:: WHAT IS BEING ASKED ::
Your answer must be the lines from the one containing "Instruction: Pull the" through the last line below, copied exactly, with no pictures.

### SUPPLIED DATA

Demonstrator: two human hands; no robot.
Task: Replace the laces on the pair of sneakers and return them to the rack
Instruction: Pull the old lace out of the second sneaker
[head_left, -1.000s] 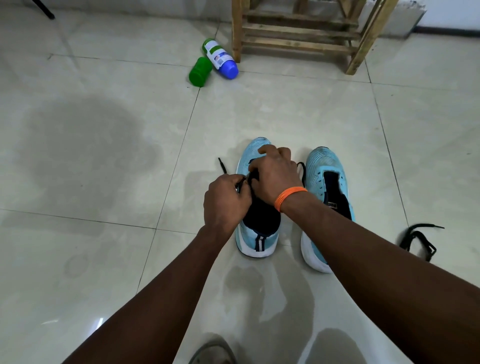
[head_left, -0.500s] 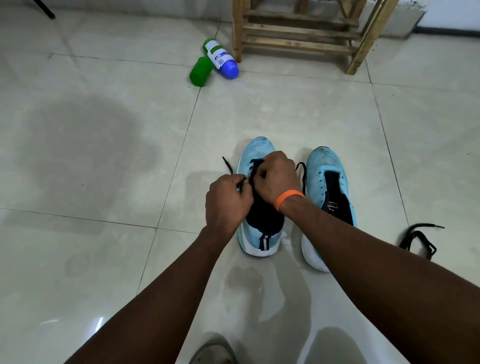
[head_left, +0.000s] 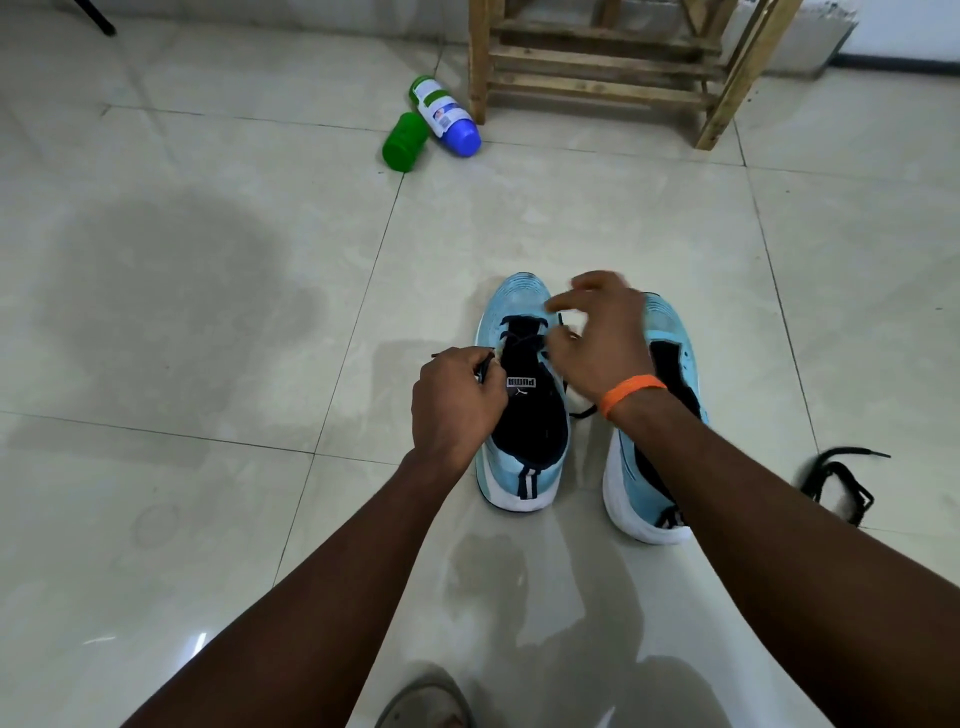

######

:: COMPLETED TASK ::
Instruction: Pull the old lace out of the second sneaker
[head_left, -1.000s] 
[head_left, -0.500s] 
[head_left, +0.000s] 

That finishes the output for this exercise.